# Vectorstores and Embeddings

Recall the overall workflow for retrieval augmented generation (RAG):

In [None]:
from langchain.document_loaders import PyPDFLoader

loaders=[
    PyPDFLoader("docs/MachineLearning-Lecture01.pdf"),
    PyPDFLoader("docs/MachineLearning-Lecture01.pdf"),
    PyPDFLoader("docs/MachineLearning-Lecture01.pdf"),
    PyPDFLoader("docs/MachineLearning-Lecture01.pdf")
]

docs = []
for loader in loaders:
    docs.extend(loader.load())

In [None]:
from langchain.text_splitter import RecursiveCharacterTextSplitter

r_splitter = RecursiveCharacterTextSplitter(
    chunk_size = 1500,
    chunk_overlap = 150
)

In [None]:
splits = r_splitter.split_documents(docs)
len(splits)

## Embeddings

Let's take our splits and embed them.

In [None]:
from langchain.embeddings import OllamaEmbeddings

embedding = OllamaEmbeddings(model = "nomic-embed-text")

In [None]:
sentence1 = "i like dogs"
sentence2 = "i like canines"
sentence3 = "the weather is ugly outside"

In [None]:
embedding1 = embedding.embed_query(sentence1)
embedding2 = embedding.embed_query(sentence2)
embedding3 = embedding.embed_query(sentence3)

In [None]:
import numpy as np

In [None]:
np.dot(embedding1,embedding2)

In [None]:
np.dot(embedding1,embedding3)

In [None]:
np.dot(embedding2,embedding3)

## Vectorstores

In [None]:
from langchain.vectorstores import Chroma

In [None]:
presistant_directory = "docs/chroma/"

In [None]:
!rm -rf ./docs/chroma  # remove old database files if any

In [None]:
vectordb = Chroma.from_documents(
    documents=splits,
    embedding=embedding,
    persist_directory=presistant_directory
)

In [None]:
print(vectordb._collection.count())


### Similarity Search

In [None]:
question = "is there an email i can ask for help"

In [None]:
docs = vectordb.similarity_search(question, k = 3)

In [None]:
len(docs)

In [None]:
docs[0].page_content

In [None]:
vectordb.persist()

## Failure modes

This seems great, and basic similarity search will get you 80% of the way there very easily. 
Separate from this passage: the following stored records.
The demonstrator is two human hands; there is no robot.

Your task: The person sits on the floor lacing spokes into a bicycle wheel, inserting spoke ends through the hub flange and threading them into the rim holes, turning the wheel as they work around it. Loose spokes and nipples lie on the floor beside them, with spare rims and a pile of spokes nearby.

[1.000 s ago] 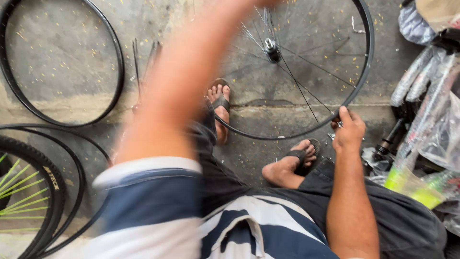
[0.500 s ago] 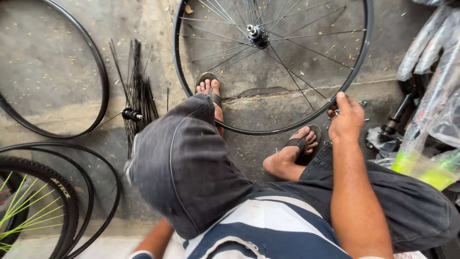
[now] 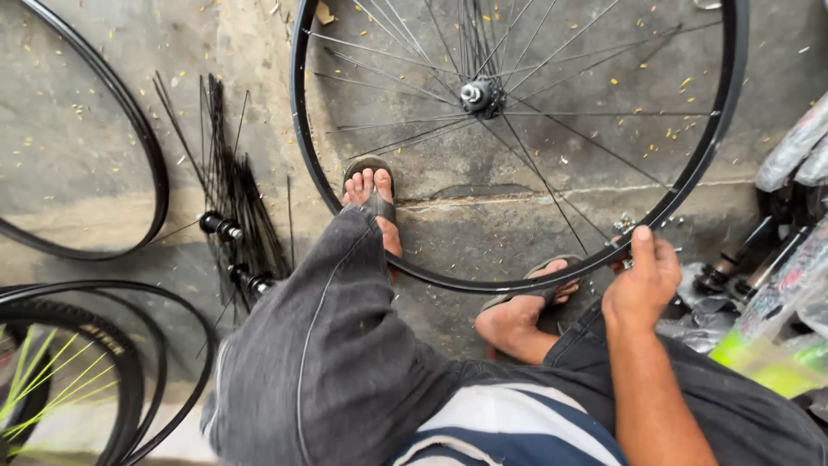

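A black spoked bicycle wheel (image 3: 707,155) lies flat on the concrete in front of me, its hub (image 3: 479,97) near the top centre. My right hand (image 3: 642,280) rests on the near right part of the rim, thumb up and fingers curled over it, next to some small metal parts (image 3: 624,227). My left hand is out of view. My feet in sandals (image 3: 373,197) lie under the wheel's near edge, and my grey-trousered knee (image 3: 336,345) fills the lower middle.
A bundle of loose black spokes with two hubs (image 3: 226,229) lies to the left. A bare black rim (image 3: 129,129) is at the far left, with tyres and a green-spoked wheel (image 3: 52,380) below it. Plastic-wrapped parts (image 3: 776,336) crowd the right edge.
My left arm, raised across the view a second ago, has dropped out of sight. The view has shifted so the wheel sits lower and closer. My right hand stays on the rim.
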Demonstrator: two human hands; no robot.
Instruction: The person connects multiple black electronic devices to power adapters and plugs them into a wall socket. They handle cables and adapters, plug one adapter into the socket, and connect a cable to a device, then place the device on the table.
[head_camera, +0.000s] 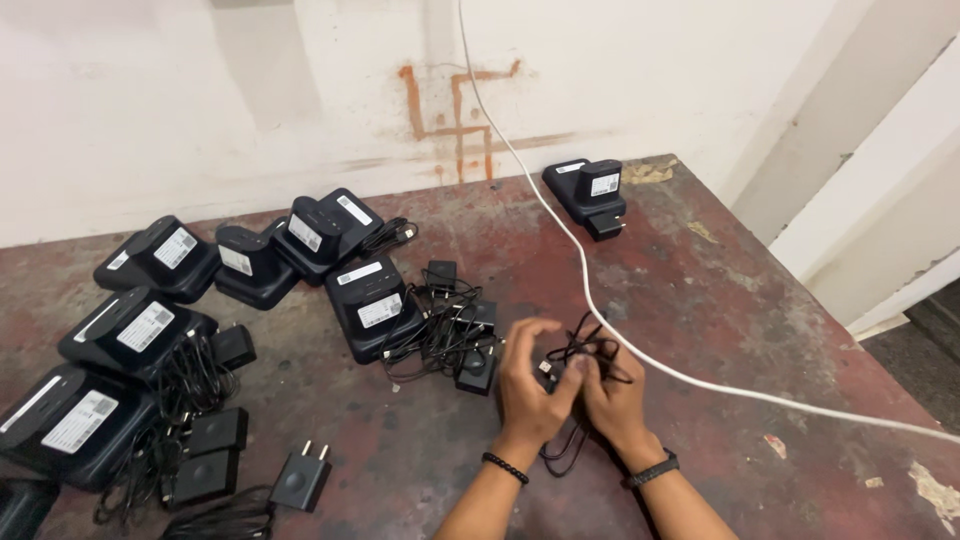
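Observation:
My left hand (527, 388) and my right hand (612, 394) meet over the worn red table (760, 300), both closed on a bundle of thin black cable (590, 352). Loops of that cable hang down between my wrists. A dark band sits on each wrist. Just left of my hands lies a tangle of black power adapters and cords (455, 330) beside a black charging dock (372, 305).
Several more black docks with white labels lie across the table's left side (150, 325), with loose plug adapters (300, 478) in front. Another dock with an adapter (592, 190) sits at the back. A white cable (640, 350) runs from the wall across the table to the right.

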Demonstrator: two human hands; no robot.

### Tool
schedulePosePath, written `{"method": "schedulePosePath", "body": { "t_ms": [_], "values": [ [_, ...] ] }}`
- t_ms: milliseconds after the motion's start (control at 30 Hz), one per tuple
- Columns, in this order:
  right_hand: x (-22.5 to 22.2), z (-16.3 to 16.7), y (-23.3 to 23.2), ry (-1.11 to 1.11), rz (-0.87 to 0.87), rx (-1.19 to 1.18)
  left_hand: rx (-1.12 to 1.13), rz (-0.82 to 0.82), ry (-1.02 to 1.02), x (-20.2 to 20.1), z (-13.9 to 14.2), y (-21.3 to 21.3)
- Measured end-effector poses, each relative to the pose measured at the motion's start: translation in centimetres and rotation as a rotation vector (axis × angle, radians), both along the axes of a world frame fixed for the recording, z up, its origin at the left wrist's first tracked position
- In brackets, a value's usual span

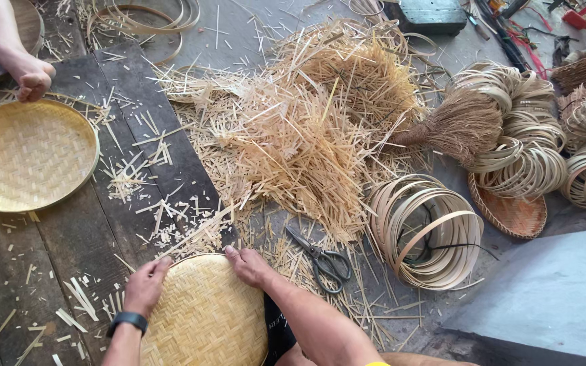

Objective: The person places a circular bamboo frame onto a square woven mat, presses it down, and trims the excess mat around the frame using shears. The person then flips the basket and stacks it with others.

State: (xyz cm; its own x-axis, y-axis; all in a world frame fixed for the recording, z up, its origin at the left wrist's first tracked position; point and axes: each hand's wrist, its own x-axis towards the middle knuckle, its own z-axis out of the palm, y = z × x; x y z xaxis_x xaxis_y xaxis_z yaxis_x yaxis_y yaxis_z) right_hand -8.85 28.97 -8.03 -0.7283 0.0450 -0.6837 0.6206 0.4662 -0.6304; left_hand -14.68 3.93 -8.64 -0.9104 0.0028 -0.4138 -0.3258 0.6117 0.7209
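Note:
A round woven bamboo tray (205,318) lies on the dark wooden floor right in front of me. My left hand (146,285), with a black watch at the wrist, grips the tray's upper left rim. My right hand (247,265) presses on the upper right rim with the fingers bent over the edge. Black-handled scissors (320,259) lie on the floor just right of my right hand.
A big heap of bamboo trimmings (306,129) fills the middle. A second woven tray (28,154) lies at the left, with another person's foot (32,76) above it. Coiled bamboo hoops (428,230), a brush (456,125), more hoop stacks (523,129) and a grey slab (544,298) are at the right.

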Motion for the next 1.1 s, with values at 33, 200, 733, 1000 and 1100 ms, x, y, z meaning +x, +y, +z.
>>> {"method": "schedulePosePath", "body": {
  "t_ms": [33,200,733,1000,1100],
  "values": [
    [0.0,0.0,0.0,0.009,0.002,0.008,-0.173,0.003,0.199,1.2,0.0,-0.4],
    [0.0,0.7,-0.2,0.036,-0.011,0.005,-0.546,0.029,0.022,5.7,-0.7,-3.5],
    [0.1,2.9,-0.9,0.042,-0.051,0.060,-0.240,0.446,-0.099,8.5,-2.0,-4.8],
    [1.9,3.4,-1.5,0.254,0.010,0.404,0.056,0.478,-0.026,8.6,2.0,-3.7],
    [3.3,5.1,-0.4,0.470,-0.033,0.512,-0.190,0.337,0.146,10.1,4.6,-2.9]
  ]
}}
But there are some failure modes that can creep up. 

Here are some edge cases that can arise - we'll fix them in the next lesson.

In [None]:
question = "what did they say about matlab?"

In [None]:
docs = vectordb.similarity_search(question, k = 5)

In [None]:
docs[0]

In [None]:
docs[1]

In [None]:
question = "what did they say about regression in the third lecture?"

In [None]:
docs = vectordb.similarity_search(question, k=5)

In [None]:
for doc in docs:
    print(doc)

In [None]:
docs[4].page_content